Contraception Mandate Turning into Abortion Mandate?

Photo Credit: Evan Vucci, AP

Photo Credit: Evan Vucci, AP

During a recent Supreme Court argument over the Affordable Care Act’s contraceptives mandate, Justice Anthony Kennedy cut to the heart of the government’s argument. “Under your view,” he told Solicitor General Donald Verrilli, “a for-profit corporation could be forced to pay for abortions.” After some verbal fumbling, Verrilli conceded: “you’re right.” But, he quickly added, there is nothing to fear because there “is no law like that on the books.”

Not yet.

Earlier this year, Washington State tried to be the first.
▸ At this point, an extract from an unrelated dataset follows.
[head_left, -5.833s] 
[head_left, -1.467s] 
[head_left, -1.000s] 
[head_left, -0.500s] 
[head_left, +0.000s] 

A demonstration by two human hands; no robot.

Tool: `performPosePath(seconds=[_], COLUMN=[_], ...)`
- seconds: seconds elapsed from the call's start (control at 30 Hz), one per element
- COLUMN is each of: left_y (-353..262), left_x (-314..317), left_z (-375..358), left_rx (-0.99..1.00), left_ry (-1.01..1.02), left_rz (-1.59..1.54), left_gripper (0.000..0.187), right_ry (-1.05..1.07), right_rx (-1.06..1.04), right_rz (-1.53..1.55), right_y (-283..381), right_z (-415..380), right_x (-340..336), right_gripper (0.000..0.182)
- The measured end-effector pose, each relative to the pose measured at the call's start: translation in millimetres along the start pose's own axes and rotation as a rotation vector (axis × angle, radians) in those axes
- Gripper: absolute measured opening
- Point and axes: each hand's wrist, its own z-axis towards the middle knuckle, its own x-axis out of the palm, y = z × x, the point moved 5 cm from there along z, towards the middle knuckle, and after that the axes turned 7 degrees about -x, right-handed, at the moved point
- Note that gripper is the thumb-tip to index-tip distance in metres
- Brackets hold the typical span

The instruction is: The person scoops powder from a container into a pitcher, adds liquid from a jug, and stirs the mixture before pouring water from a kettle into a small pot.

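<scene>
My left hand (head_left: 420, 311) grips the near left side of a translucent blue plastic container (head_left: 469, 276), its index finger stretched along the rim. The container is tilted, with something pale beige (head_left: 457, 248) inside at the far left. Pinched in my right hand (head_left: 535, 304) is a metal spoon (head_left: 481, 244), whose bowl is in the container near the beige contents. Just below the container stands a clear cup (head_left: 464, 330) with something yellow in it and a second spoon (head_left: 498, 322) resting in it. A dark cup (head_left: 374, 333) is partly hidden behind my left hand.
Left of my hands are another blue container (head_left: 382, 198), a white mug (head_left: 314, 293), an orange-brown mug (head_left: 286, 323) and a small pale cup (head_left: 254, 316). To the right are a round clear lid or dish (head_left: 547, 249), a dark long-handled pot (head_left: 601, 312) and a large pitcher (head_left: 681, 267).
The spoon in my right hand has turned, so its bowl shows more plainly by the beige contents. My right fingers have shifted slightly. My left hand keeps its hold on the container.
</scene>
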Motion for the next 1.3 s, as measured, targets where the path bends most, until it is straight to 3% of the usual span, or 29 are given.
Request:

HB 2148, Washington’s Reproductive Parity Act, would require any health plan that covers maternity care to cover elective, surgical abortions also. The bill is supported by a majority of the Washington legislature and the governor. It is stalled — for now — in the Senate Health Care Committee.

The reach of this abortion mandate would be extensive, because current federal laws require almost all insurance plans to cover maternity services. Washington State stands ready to require almost every business in the state to cover elective abortions.

Although HB 2148 cites an existing conscience clause in Washington law, it is immediately followed by another clause that seems to nullify it. How the two can be reconciled is unclear.

What is clear is that the federal government believes no for-profit corporation has an enforceable – or even cognizable – conscience objection to such a law. In his argument, Solicitor General Verrilli made it clear, repeatedly, that the government believes for-profit corporations do not have constitutional or statutory rights to protection of their religious exercise. The government seems to believe the same regarding religious nonprofit corporations. While grudgingly recognizing that churches are entitled to an “exemption” from the contraceptives mandate, HHS granted religious nonprofit corporations an “accommodation” instead.